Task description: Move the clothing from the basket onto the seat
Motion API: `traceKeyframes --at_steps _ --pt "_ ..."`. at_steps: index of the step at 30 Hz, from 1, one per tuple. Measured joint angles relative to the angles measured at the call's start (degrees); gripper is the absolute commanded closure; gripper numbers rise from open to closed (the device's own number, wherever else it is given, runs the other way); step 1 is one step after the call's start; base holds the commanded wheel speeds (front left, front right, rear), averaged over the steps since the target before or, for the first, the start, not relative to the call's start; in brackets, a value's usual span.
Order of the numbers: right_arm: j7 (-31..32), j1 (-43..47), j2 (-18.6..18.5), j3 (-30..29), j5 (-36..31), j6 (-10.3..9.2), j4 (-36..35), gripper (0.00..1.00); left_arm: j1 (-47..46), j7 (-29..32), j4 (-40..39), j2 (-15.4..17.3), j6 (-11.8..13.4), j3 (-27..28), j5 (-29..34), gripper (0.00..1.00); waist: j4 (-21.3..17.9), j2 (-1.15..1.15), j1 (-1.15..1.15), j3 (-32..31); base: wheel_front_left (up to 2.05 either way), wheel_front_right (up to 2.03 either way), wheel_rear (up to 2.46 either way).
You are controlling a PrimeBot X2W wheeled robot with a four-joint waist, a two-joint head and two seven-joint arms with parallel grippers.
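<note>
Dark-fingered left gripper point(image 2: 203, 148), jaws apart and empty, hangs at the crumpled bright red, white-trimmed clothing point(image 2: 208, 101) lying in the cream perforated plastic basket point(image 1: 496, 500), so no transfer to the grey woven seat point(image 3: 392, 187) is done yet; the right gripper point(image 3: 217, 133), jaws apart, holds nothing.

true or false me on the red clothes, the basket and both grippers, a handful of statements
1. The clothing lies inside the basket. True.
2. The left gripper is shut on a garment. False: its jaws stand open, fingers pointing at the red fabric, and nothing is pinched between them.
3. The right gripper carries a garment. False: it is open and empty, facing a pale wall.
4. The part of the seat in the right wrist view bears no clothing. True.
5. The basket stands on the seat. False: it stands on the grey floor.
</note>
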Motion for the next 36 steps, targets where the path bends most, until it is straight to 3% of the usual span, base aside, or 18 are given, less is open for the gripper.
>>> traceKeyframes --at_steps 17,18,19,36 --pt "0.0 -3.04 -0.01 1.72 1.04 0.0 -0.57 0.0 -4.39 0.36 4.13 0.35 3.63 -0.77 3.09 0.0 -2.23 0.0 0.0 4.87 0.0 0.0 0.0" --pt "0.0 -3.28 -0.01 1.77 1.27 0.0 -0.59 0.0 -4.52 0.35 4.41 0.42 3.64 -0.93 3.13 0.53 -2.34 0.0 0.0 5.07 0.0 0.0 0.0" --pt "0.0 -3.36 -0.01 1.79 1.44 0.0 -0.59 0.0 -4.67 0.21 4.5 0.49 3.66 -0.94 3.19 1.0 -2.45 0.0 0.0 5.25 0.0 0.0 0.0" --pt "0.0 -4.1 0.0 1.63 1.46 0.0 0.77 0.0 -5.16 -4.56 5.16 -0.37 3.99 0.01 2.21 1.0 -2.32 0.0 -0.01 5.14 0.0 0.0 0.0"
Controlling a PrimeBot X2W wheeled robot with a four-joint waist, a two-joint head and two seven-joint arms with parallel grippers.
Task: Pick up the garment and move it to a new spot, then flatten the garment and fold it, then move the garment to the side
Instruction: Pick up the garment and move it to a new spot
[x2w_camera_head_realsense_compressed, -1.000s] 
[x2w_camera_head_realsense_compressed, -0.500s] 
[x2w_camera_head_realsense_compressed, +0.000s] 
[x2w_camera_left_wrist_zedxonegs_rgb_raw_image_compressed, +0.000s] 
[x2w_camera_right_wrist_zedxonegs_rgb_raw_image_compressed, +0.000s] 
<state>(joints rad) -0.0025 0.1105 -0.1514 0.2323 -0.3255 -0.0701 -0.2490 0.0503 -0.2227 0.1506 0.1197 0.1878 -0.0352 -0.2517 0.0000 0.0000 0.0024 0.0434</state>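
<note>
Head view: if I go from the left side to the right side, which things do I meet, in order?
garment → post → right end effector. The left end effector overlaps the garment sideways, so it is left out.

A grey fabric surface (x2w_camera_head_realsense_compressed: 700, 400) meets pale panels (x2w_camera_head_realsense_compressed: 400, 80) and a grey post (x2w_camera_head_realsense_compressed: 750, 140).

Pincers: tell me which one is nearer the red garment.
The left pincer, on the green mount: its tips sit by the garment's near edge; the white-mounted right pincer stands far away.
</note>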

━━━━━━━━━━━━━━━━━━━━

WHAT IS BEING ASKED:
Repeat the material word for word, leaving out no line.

EXERCISE RESPONSE:
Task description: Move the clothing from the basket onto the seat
Motion API: `traceKeyframes --at_steps _ --pt "_ ..."`. at_steps: index of the step at 30 Hz, from 1, one per tuple. Measured joint angles relative to the angles measured at the call's start (degrees); gripper is the absolute commanded closure; gripper numbers rise from open to closed (the device's own number, wherever else it is given, runs the other way); step 1 is one step after the call's start; base holds the commanded wheel speeds (front left, front right, rear), averaged over the steps since the target before or, for the first, the start, not relative to the call's start; in brackets, a value's usual span.
Order of the numbers: right_arm: j7 (-31..32), j1 (-43..47), j2 (-18.6..18.5), j3 (-30..29), j5 (-36..31), j6 (-10.3..9.2), j4 (-36..35), gripper (0.00..1.00); left_arm: j1 (-47..46), j7 (-29..32), j4 (-40..39), j2 (-15.4..17.3), j6 (-11.8..13.4), j3 (-27..28), j5 (-29..34), gripper (0.00..1.00); waist: j4 (-21.3..17.9), j2 (-1.15..1.15), j1 (-1.15..1.15), j3 (-32..31); base: wheel_front_left (up to 2.05 either way), wheel_front_right (up to 2.03 either way), wheel_rear (up to 2.46 either way).
You are controlling a PrimeBot X2W wheeled robot with a four-joint waist, a two-joint head and two seven-joint arms with parallel grippers.
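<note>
Dark-fingered left gripper point(image 2: 203, 148), jaws apart and empty, hangs at the crumpled bright red, white-trimmed clothing point(image 2: 208, 101) lying in the cream perforated plastic basket point(image 1: 496, 500), so no transfer to the grey woven seat point(image 3: 392, 187) is done yet; the right gripper point(image 3: 217, 133), jaws apart, holds nothing.

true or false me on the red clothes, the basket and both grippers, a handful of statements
1. The clothing lies inside the basket. True.
2. The left gripper is shut on a garment. False: its jaws stand open, fingers pointing at the red fabric, and nothing is pinched between them.
3. The right gripper carries a garment. False: it is open and empty, facing a pale wall.
4. The part of the seat in the right wrist view bears no clothing. True.
5. The basket stands on the seat. False: it stands on the grey floor.
</note>
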Motion for the next 36 steps, targets where the path bends most, until it is straight to 3% of the usual span, base aside, or 18 are given, less is open for the gripper.
>>> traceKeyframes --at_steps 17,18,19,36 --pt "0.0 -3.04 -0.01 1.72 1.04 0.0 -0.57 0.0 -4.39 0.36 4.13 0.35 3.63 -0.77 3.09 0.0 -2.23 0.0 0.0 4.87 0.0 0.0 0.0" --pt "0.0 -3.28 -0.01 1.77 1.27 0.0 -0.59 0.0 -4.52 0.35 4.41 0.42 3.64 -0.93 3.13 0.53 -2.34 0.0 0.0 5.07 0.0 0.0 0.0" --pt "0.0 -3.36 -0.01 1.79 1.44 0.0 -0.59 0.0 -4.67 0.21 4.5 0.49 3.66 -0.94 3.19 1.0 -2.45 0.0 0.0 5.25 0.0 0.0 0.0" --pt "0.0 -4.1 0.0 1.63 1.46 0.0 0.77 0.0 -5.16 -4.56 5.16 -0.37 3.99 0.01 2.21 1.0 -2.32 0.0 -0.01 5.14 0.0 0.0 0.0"
Controlling a PrimeBot X2W wheeled robot with a four-joint waist, a two-joint head and two seven-joint arms with parallel grippers.
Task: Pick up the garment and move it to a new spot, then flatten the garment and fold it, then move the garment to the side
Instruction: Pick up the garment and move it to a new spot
[x2w_camera_head_realsense_compressed, -1.000s] 
[x2w_camera_head_realsense_compressed, -0.500s] 
[x2w_camera_head_realsense_compressed, +0.000s] 
[x2w_camera_left_wrist_zedxonegs_rgb_raw_image_compressed, +0.000s] 
[x2w_camera_right_wrist_zedxonegs_rgb_raw_image_compressed, +0.000s] 
<state>(joints rad) -0.0025 0.1105 -0.1514 0.2323 -0.3255 -0.0701 -0.2490 0.0503 -0.2227 0.1506 0.1197 0.1878 -0.0352 -0.2517 0.0000 0.0000 0.0024 0.0434</state>
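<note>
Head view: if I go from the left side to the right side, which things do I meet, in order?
garment → post → right end effector. The left end effector overlaps the garment sideways, so it is left out.

A grey fabric surface (x2w_camera_head_realsense_compressed: 700, 400) meets pale panels (x2w_camera_head_realsense_compressed: 400, 80) and a grey post (x2w_camera_head_realsense_compressed: 750, 140).

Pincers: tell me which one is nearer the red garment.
The left pincer, on the green mount: its tips sit by the garment's near edge; the white-mounted right pincer stands far away.
</note>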

The exercise is done now.